Through conversations with therapist and my spouse I've been slowly realizing how much this stuff owns me, rather than me owning stuff. I never have time to play with my synths or flight-sim setup or even photography anymore. The only time I'm truly relaxed is when we go somewhere far and without connectivity - I don't have a 1000-item household todolist, I don't get work emails, I don't have 100 entertainment options that paralyze me. I'm trying to convince myself and make the step and actually start getting rid of stuff and considering a less stressful/paying job... I may not be as "stuck with mortgage" as I feel -- we'll see how it goes :|
In the last three years I've bought a house, fancy car, and accumulated a bunch of "stuff".
By most people's standards, what I have accumulated is not that much, but to me it's a huge weight on my shoulders. Not only the physical items, but subscriptions to services, utilities, property taxes, home maintenance fees, etc. It's all extremely stressful and draining.
I also used to have a ton of hobbies (photography and electronic music as well, interestingly enough). I haven't touched either in over a year, and I don't even have a valid excuse for this paralysis. My job has a hard stop at 5pm.
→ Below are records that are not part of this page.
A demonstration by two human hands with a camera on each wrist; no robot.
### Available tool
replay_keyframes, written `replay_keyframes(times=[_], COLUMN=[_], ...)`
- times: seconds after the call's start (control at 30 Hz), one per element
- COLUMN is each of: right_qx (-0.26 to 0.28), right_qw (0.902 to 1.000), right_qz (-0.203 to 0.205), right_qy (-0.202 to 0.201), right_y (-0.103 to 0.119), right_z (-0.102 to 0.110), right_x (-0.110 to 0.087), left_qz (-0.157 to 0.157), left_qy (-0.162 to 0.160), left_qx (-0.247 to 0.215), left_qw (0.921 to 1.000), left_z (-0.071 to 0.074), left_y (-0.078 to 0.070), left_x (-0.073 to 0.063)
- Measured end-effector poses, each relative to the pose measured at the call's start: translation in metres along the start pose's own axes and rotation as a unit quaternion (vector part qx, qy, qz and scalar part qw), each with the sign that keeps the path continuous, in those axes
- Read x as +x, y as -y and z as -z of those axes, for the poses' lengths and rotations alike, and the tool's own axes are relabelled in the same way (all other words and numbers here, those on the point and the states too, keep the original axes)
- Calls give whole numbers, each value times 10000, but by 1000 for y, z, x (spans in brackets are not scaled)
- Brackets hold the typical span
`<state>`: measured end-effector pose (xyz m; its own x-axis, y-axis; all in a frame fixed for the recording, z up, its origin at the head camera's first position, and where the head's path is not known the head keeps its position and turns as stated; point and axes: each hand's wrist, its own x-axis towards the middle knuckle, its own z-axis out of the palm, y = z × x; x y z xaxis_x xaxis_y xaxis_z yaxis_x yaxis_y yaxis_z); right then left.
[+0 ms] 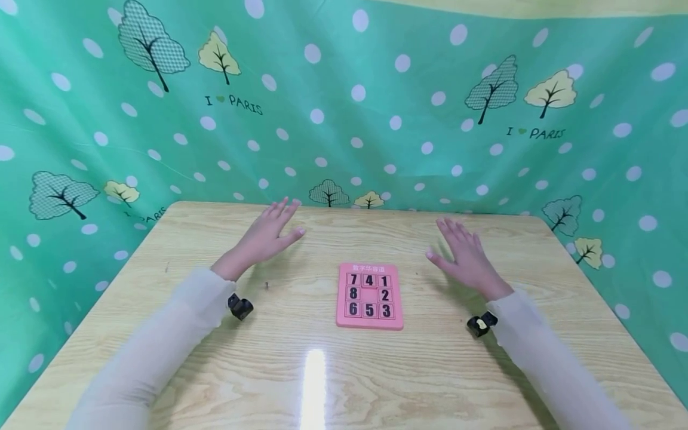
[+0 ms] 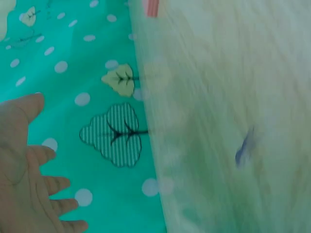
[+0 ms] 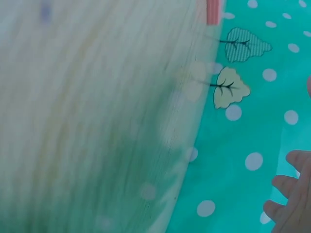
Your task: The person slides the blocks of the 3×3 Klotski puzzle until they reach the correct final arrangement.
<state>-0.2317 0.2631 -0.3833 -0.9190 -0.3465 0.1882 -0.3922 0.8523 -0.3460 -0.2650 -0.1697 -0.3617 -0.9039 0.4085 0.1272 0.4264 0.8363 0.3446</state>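
A pink sliding number puzzle [image 1: 369, 322] lies flat on the wooden table, its digit tiles set around a vacant middle square. The top row reads 7, 4, 1; 8 and 2 flank the gap; 6, 5, 3 run along the bottom. To the left of it, my left hand [image 1: 264, 236] is held with fingers extended and thumb spread, touching nothing I can see. On the other side my right hand [image 1: 466, 258] has its fingers straight too, apart from the puzzle. The wrist views show each hand's fingers partly, with a small pink edge of the puzzle [image 2: 152, 7] at the top.
The wooden table [image 1: 258, 370] reaches back to a green dotted curtain [image 1: 355, 119] printed with trees. A small black camera [image 1: 240, 306] sits at the left wrist, another black camera [image 1: 481, 324] at the right. Light reflects brightly off the table's front part.
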Motion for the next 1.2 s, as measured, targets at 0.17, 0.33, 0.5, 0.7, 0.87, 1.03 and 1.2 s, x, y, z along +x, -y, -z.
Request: replay_keyframes(times=[0.17,0.33,0.5,0.7,0.87,1.03,1.2], right_qx=[145,247,172,475,685,1054,1632], right_qw=[9998,9995,9992,9977,9958,9918,9832], right_qz=[85,191,251,311,403,478,376], right_qy=[50,102,275,358,443,537,727], right_y=[8,15,19,27,33,41,45], right_z=[-5,-10,-12,-16,-21,-20,-22], right_x=[-6,-9,-13,-21,-25,-27,-28], left_qz=[-271,-315,-317,-392,-475,-613,-710], left_qy=[19,51,185,294,398,468,596], left_qx=[-164,-439,-748,-1076,-1266,-1538,-1938], left_qw=[9995,9985,9965,9930,9900,9851,9767], left_z=[-8,-13,-20,-29,-37,-42,-45], left_y=[-10,-20,-30,-38,-43,-48,-56], left_x=[-5,-11,-17,-22,-27,-29,-32])
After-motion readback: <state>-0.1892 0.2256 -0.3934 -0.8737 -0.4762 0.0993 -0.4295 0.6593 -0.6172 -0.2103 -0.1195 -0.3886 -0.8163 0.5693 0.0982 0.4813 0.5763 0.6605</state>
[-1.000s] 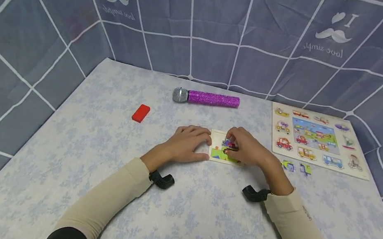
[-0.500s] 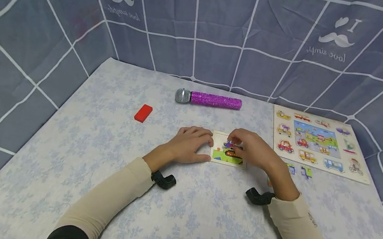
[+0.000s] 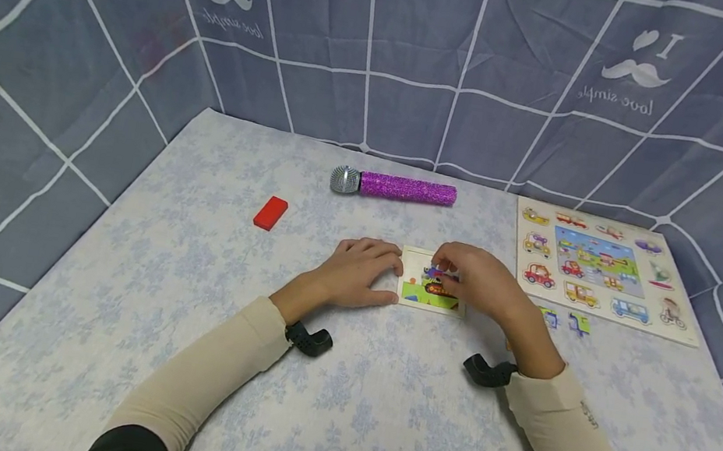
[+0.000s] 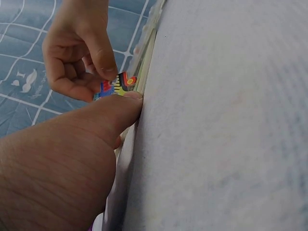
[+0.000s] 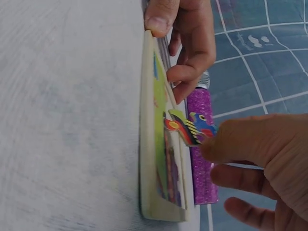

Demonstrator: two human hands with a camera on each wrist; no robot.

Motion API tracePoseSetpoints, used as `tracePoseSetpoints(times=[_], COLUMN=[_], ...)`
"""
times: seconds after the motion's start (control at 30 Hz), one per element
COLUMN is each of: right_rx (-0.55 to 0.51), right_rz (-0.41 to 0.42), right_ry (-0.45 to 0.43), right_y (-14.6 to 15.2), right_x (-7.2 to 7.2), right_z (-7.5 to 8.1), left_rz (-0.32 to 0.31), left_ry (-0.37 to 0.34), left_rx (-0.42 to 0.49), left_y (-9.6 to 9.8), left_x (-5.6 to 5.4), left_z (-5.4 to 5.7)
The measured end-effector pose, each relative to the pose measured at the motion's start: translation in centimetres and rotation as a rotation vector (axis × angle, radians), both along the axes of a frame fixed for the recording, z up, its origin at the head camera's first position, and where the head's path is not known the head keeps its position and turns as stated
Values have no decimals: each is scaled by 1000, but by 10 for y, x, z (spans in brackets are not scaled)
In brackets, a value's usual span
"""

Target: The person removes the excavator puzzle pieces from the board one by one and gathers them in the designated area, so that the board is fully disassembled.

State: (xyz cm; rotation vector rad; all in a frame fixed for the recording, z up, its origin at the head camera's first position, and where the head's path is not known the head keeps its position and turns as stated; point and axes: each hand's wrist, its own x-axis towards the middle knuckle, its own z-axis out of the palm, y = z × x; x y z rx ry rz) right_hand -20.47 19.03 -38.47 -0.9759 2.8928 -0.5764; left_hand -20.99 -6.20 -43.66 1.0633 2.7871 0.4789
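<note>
A small wooden puzzle tray (image 3: 426,308) with a pale rim lies in the middle of the table. My left hand (image 3: 357,272) holds it at its left side, the thumb on the near corner and the fingertips along the far part. Above the tray, my right hand (image 3: 477,279) pinches a colourful puzzle piece (image 5: 190,130) between thumb and fingers. This piece is tilted and stands partly clear of the tray in the right wrist view. Green and orange picture parts show inside the tray; its right part is hidden by my right hand in the head view.
Loose puzzle pieces (image 3: 578,324) lie right of my right hand, and an orange bit shows beside that wrist. A larger peg puzzle board (image 3: 534,299) lies at the far right. A purple microphone (image 3: 407,190) and a red block (image 3: 270,213) lie farther back.
My right hand has lifted slightly with the puzzle piece, so more of the tray's picture shows. My left hand stays on the tray. The head view has shifted a little.
</note>
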Motion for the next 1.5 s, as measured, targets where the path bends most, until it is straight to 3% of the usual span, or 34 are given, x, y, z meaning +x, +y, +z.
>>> tracePoseSetpoints(times=[0.2, 0.63, 1.33, 1.5], right_rx=[0, 9, 51, 4], right_rz=[-2, 30, 15, 6], right_ry=[98, 144, 223, 187], right_y=[4, 7, 9, 13], right_x=[-4, -6, -4, -5], right_z=[-7, -11, -14, -11], left_rz=[2, -4, 1, 6], left_ry=[-3, -5, -7, -2], left_rx=[-1, 10, -11, 1], left_y=[0, 0, 3, 1], left_x=[0, 0, 1, 0], left_z=[0, 0, 0, -1])
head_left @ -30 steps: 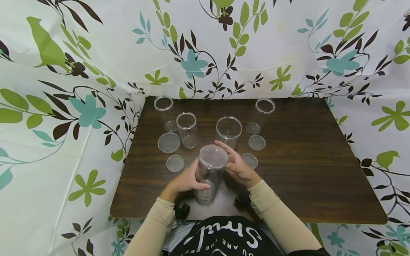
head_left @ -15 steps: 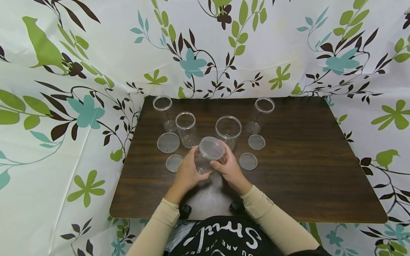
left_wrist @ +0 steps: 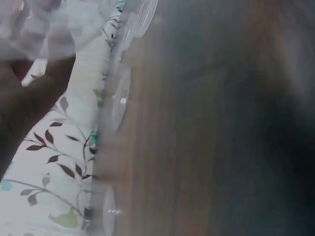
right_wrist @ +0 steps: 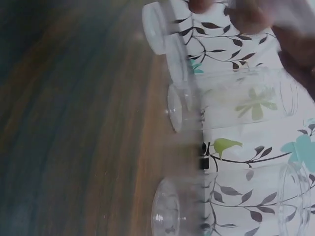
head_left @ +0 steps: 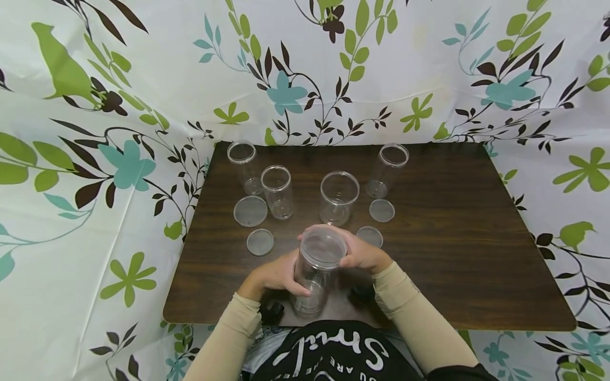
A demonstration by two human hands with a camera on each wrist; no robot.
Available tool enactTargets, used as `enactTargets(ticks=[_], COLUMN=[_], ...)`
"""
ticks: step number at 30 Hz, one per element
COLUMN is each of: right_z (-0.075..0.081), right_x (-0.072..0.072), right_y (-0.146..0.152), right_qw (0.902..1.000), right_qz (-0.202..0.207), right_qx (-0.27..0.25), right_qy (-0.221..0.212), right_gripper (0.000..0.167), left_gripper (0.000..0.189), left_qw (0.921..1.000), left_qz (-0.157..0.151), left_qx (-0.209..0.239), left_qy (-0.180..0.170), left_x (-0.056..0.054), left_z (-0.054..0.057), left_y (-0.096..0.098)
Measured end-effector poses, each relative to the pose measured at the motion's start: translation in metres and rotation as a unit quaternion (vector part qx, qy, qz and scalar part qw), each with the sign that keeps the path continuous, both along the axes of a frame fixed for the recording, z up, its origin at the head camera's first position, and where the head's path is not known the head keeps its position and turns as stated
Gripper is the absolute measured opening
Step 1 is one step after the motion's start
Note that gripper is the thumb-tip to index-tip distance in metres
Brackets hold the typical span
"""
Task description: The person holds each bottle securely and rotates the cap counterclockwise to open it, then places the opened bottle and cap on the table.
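Note:
In the head view a clear plastic jar (head_left: pixel 312 283) with a lid (head_left: pixel 324 246) on top stands tilted over the front middle of the table. My left hand (head_left: pixel 276 272) grips the jar's side, thumb across its front. At the top, my right hand (head_left: pixel 364 253) curls around the lid, fingers behind the rim and thumb in front. Just beyond the hands is a wide clear jar (head_left: pixel 339 196) with no lid. A loose round lid (head_left: pixel 369 236) lies partly hidden behind the right hand. Both wrist views are blurred, with fingers (right_wrist: pixel 251 17) at the top of the right one.
Two lidless jars, one at the back (head_left: pixel 243 166) and one nearer (head_left: pixel 277 190), stand on the left, with a large lid (head_left: pixel 250 211) and a small lid (head_left: pixel 260 242). Another jar (head_left: pixel 388 169) and lid (head_left: pixel 382 210) are at the back right of the brown table (head_left: pixel 467 238).
The lidded jar first went forward and up between both hands, then came back toward the body. The right hand shifted from the jar's upper side to around its lid.

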State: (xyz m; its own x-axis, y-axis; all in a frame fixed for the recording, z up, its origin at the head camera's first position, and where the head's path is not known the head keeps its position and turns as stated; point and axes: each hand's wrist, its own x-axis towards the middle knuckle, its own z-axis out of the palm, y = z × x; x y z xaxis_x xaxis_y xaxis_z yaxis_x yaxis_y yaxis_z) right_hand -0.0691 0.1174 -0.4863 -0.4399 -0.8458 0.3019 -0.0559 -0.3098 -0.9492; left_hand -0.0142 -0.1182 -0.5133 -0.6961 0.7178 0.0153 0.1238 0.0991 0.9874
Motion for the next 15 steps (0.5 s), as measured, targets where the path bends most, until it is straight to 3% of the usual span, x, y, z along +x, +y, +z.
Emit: enactTargets(ticks=[3,8,12,14,15], right_z=[-0.001,-0.010,-0.017,-0.018,-0.017], right_x=[-0.005,-0.008,-0.004,0.001,0.004], right_y=[0.001,0.002,0.001,-0.002,-0.005], right_qw=[0.9988,0.9993,0.9962,0.9898,0.9851], right_qz=[0.049,0.033,-0.026,-0.082,-0.114], right_qx=[-0.004,-0.016,-0.034,-0.039,-0.039], right_qy=[0.003,-0.002,-0.076,-0.109,-0.123], right_gripper=[0.105,0.115,0.115,0.117,0.118], left_gripper=[0.099,0.111,0.112,0.112,0.111], left_qw=[0.9993,0.9993,0.9920,0.9778,0.9665], left_qz=[-0.025,0.031,0.120,0.190,0.227], left_qx=[0.016,0.020,-0.006,-0.047,-0.073], left_qy=[-0.023,0.007,0.039,0.075,0.095], left_x=[0.000,-0.002,-0.003,-0.004,-0.004], left_z=[-0.003,-0.007,-0.007,-0.007,-0.007], left_y=[0.001,0.001,0.001,0.001,0.001])
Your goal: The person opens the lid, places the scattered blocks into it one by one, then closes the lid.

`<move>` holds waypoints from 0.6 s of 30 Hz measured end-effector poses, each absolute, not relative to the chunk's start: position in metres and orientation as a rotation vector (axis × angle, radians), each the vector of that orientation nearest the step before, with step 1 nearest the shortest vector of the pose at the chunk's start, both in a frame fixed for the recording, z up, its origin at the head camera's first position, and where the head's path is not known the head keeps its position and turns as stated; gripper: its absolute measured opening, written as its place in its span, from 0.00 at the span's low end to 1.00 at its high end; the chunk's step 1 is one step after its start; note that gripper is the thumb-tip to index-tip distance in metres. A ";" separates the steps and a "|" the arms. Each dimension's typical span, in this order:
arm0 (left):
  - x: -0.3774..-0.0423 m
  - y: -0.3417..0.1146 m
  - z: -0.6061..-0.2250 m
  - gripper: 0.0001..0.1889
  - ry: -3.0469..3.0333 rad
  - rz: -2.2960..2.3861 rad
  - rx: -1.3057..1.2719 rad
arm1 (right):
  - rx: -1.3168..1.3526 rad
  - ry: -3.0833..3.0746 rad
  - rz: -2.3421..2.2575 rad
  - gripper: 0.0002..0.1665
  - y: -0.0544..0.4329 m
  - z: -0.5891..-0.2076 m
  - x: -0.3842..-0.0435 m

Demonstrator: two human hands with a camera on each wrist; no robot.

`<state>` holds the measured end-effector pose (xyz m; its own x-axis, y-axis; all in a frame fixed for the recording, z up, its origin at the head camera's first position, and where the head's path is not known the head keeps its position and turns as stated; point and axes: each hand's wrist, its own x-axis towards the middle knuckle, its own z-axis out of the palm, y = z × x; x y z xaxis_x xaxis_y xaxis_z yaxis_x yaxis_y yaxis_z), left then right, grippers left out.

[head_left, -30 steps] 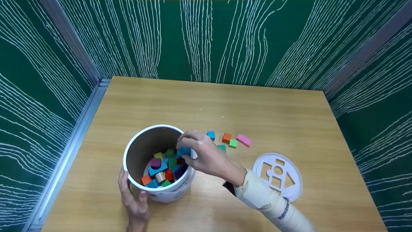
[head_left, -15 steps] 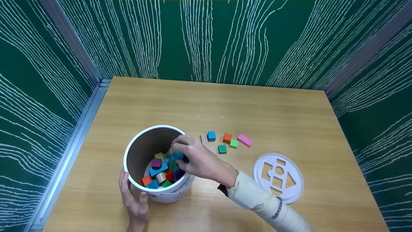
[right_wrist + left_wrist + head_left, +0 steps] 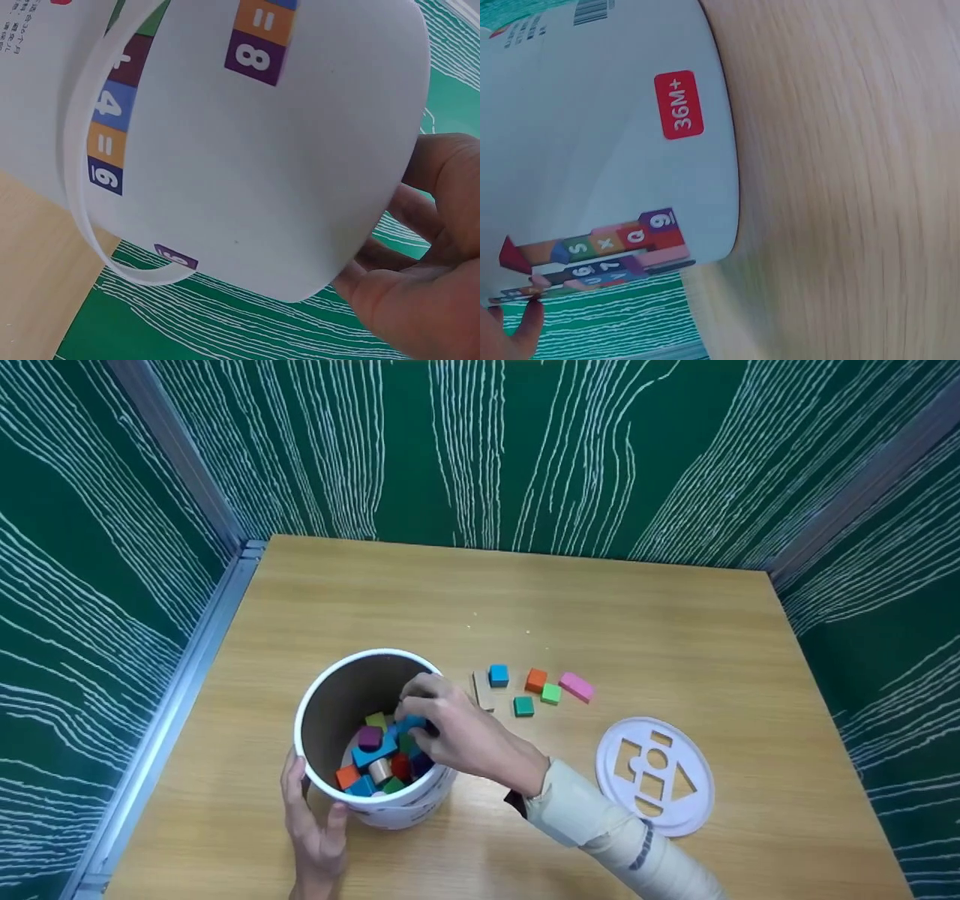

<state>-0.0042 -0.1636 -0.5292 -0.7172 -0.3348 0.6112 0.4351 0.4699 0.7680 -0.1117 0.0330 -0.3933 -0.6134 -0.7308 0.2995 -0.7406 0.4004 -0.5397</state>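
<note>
In the head view's lower left, white toy bucket point(image 3: 405, 814), lid off, holding a block pile point(image 3: 373, 754). At lower right, shape-sorter lid point(image 3: 667, 781), flat on the tabletop point(image 3: 630, 615). Apparently midway: most visible blocks inside, six outside. Below centre, right hand point(image 3: 461, 727) with curled fingers, seemingly pinching a blue block point(image 3: 411, 723) inside the bucket, fingertips partly hidden. At lower left, left hand point(image 3: 315, 836), thumb and fingers spread against the bucket's outside. Smallest, just below and right of centre: plain wooden plank point(image 3: 483, 691), pink block point(image 3: 577, 687), four coloured cubes point(image 3: 536, 680).

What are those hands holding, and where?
Left hand: the bucket, by its outer wall near the rim. Right hand: seemingly a blue block; exact grip hidden.
</note>
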 end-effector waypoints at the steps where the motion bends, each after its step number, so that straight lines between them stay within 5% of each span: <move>1: -0.004 -0.164 -0.530 0.33 -1.986 -1.314 -0.082 | 1.373 -2.617 1.025 0.12 0.033 -0.393 -0.112; 18: 0.000 -0.163 -0.525 0.39 -2.059 -1.291 0.020 | 1.303 -2.603 1.101 0.08 0.044 -0.390 -0.112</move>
<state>0.0001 -0.1631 -0.5252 -0.7574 -0.3592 0.5452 0.3343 0.5039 0.7964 -0.1121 0.0438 -0.3898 -0.6492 -0.6895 0.3212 -0.7108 0.3995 -0.5790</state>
Yet at the end of the day, the only thing I mentally have energy to do is cook with my wife, and then zone out in front of Netflix, read reddit, or occasionally have a few beers.
Even though I make more money now and am in a much more stable job than ever before, for the first time in nearly a decade I find myself depressed and filled with anxiety. I yearn for the simpler lifestyle with less to worry about that I lived before. I'm at - over to be truthful - the age where all my peers have kids, but I'm honestly terrified of the additional responsibility and commitment needed when even just supporting myself with a 'normal' lifestyle is this stressful.
You're not alone, I feel the same way. I think it's the never-ending recurrence of these costs in both time and money that causes the anxiety. I took a break from work last fall and even though I have plenty of savings it wasn't hard to see how fast these recurring costs would drain them. At some point it all just feels like a yoke on your back.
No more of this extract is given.